Depuis début décembre, l’enquête est menée pour incendie volontaire ayant entraîné la mort, un crime passible de la réclusion à perpétuité. Une trace de produit «accélérant», c’est-à-dire inflammable, a été retrouvée sur place, a affirmé une source proche de l’enquête à France Info le 3 décembre, renforçant la piste d’une origine criminelle de l’incendie.
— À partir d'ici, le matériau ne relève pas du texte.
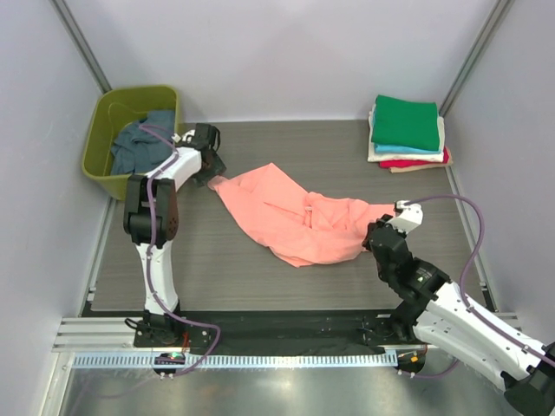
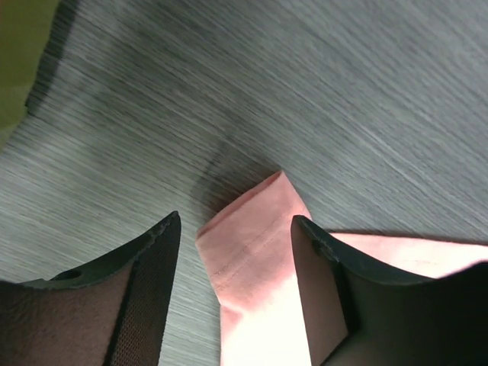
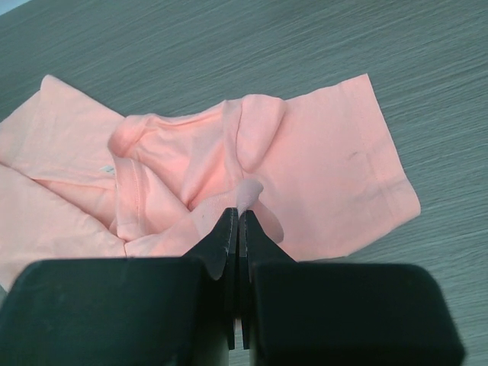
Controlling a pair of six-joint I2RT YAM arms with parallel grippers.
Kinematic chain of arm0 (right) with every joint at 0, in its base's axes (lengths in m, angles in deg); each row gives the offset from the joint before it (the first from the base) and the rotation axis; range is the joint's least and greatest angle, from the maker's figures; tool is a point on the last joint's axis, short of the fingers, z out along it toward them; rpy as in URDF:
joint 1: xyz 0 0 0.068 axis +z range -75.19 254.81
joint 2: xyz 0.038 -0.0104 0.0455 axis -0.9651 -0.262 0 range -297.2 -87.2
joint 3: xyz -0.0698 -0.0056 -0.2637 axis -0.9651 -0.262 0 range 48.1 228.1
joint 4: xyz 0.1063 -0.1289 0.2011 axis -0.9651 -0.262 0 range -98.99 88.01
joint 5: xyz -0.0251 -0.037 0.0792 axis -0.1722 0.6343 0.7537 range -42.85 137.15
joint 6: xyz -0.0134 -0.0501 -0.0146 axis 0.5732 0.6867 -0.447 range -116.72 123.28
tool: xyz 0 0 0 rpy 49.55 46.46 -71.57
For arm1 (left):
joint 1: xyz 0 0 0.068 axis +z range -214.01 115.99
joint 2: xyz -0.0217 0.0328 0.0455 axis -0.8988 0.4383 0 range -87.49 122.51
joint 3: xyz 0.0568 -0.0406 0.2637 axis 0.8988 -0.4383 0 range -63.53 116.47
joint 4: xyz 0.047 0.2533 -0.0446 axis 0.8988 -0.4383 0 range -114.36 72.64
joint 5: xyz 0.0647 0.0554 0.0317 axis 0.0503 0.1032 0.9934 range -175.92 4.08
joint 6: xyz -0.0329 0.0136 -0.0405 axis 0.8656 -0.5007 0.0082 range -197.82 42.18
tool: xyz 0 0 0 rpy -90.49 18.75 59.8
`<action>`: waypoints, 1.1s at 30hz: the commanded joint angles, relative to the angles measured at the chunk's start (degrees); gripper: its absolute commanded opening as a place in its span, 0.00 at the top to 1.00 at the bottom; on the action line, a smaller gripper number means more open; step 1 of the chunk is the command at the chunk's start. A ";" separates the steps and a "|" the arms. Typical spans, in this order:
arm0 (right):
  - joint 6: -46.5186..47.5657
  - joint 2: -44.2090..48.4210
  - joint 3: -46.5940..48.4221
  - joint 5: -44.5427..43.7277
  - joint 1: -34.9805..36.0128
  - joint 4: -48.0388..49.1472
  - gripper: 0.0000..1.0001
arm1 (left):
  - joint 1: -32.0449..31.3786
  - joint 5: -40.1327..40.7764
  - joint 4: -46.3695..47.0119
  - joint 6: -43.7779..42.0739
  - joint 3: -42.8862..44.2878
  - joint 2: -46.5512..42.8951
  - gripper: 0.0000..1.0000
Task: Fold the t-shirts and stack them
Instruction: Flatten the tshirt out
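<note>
A salmon-pink t-shirt [image 1: 295, 217] lies crumpled across the middle of the table. My left gripper [image 1: 211, 171] is at its far-left sleeve tip. In the left wrist view that gripper [image 2: 235, 223] is open, and the hemmed sleeve end [image 2: 255, 244] lies on the table between the fingers, with a gap on the left side. My right gripper [image 1: 375, 236] is at the shirt's right edge. In the right wrist view it [image 3: 240, 213] is shut on a small pinched fold of the pink t-shirt [image 3: 328, 168]. A stack of folded t-shirts [image 1: 408, 130], green on top, stands at the back right.
An olive-green tub [image 1: 97, 147] stands at the back left, just behind my left gripper, with a slate-blue t-shirt [image 1: 139, 143] bunched inside. The grey table mat [image 1: 260, 277] ends near both side walls.
</note>
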 commanded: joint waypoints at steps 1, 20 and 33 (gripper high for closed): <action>-1.16 -1.29 2.52 -1.34 0.14 1.36 0.99 | 0.35 -0.19 0.17 1.06 0.92 1.22 0.40; -0.28 -2.79 4.71 -1.52 0.14 1.71 0.99 | 0.36 -0.46 3.33 1.06 -7.06 -7.20 1.00; 6.49 0.46 15.08 -4.33 0.14 1.18 0.99 | 0.35 2.80 0.35 1.32 -16.56 -36.29 1.00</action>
«Une maison sans problème particulier»

Le drame était survenu vers 3 heures du matin le dimanche 30 novembre, au domicile d’une famille de quatre personnes, à Neuves-Maisons, commune de quelque 7 000 habitants en périphérie de Nancy. Les deux parents, âgés de 59 et 60 ans, un de leurs fils, âgé de 16 ans, ainsi que deux amis de leurs enfants, âgés de 16 et 20 ans, sont morts dans l’incendie qui a dévasté leur logement. Le deuxième enfant de la famille rescapé et plausible cible de l’incendie, s’en est tiré avec des blessures légères après s’être échappé par les toits, avait expliqué Pascal Schneider, maire de la ville.
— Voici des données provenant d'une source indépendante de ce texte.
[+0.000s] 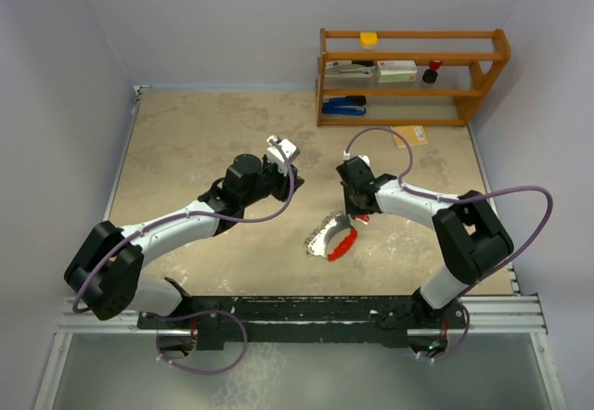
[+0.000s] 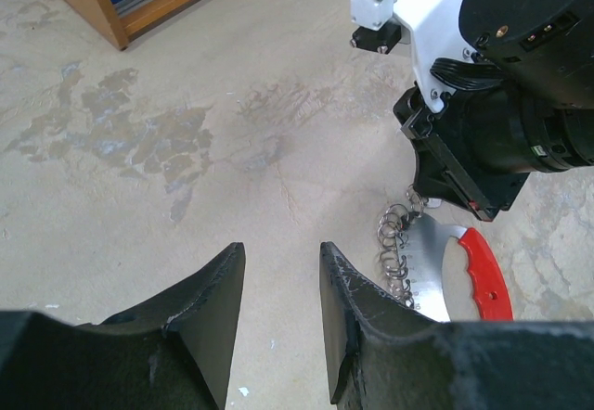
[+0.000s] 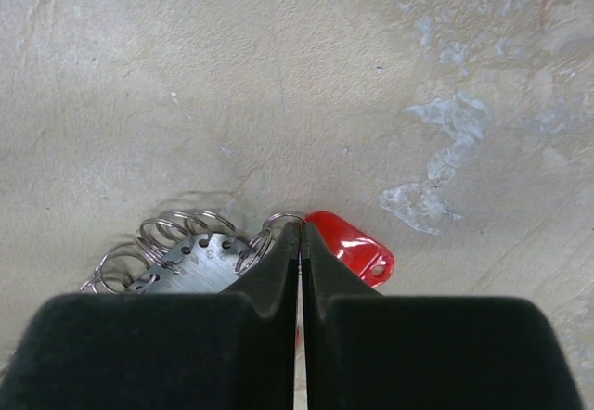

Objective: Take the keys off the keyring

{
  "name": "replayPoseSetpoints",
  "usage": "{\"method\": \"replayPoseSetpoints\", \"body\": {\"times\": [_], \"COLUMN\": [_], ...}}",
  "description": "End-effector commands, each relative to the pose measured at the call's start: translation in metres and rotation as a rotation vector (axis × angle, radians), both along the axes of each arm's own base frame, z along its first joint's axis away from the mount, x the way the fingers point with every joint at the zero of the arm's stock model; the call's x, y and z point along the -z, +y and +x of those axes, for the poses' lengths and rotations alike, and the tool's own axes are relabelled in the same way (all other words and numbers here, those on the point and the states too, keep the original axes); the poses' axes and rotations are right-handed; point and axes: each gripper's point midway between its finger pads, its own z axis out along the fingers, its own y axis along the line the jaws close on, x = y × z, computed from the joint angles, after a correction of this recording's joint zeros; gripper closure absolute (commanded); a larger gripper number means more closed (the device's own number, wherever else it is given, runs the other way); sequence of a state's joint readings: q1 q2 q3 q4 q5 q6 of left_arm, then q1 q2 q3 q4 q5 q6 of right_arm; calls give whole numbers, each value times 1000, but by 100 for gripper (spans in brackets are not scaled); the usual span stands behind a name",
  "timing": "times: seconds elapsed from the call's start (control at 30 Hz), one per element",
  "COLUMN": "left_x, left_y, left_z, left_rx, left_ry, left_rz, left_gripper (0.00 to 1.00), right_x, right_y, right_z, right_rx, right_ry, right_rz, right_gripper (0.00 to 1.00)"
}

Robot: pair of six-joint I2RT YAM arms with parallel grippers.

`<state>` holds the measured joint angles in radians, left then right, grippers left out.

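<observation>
The keyring point(image 1: 332, 241) is a red-and-white crescent fob lying on the table between the arms. In the left wrist view, the fob point(image 2: 436, 275) has a red edge and a row of silvery rings point(image 2: 393, 243). A small red-headed key point(image 3: 357, 248) lies at the fob's end, and it shows in the top view point(image 1: 362, 217). My right gripper point(image 3: 299, 227) is down on the table, shut on the thin ring beside the key's head, next to the fob's metal plate point(image 3: 200, 263). My left gripper point(image 2: 282, 271) is open and empty, hovering left of the fob.
A wooden shelf point(image 1: 408, 90) stands at the back right with a blue stapler point(image 1: 345, 106), a yellow block point(image 1: 369, 39) and a dark red-topped knob point(image 1: 432, 71). A tan envelope point(image 1: 411, 134) lies in front of it. The right gripper point(image 2: 455, 164) is close to the left gripper.
</observation>
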<state>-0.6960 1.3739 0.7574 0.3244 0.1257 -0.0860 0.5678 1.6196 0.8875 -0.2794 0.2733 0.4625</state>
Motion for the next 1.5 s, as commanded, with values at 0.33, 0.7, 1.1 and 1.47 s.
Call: {"method": "replayPoseSetpoints", "body": {"times": [0.33, 0.7, 1.1, 1.47], "left_x": [-32, -2, 39, 64], "left_y": [-9, -46, -107, -143], "left_z": [11, -2, -17, -17], "left_rx": [-5, 217, 526, 622], "left_ry": [-86, -62, -82, -71], "left_rz": [-62, -79, -13, 29], "left_gripper": [64, 59, 47, 67], "right_x": [-52, -74, -136, -164], "right_y": [-23, -27, -43, -51], "right_z": [15, 16, 11, 3], "right_rx": [37, 45, 136, 164], "right_ry": [-109, -154, -372, -456], "right_rz": [-103, -100, -2, 44], "right_gripper": [100, 95, 62, 60]}}
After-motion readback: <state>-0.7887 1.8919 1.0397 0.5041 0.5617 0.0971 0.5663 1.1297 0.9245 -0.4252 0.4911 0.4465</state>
Le feu a touché un bâtiment de trois niveaux comprenant un magasin au rez-de-chaussée. «La famille semblait occuper le dernier étage de cet immeuble et a été victime notamment des fumées», a déclaré peu après le drame, le préfet. Dans les jours suivant le sinistre, l’incompréhension était de mise sur l’origine des flammes car le bâtiment était loin d’être vétuste : «c’était une maison relativement bon état, sans problème particulier», avait souligné le maire de la ville.

Mise à jour à 16 h 35 avec les nouveaux éléments du procureur.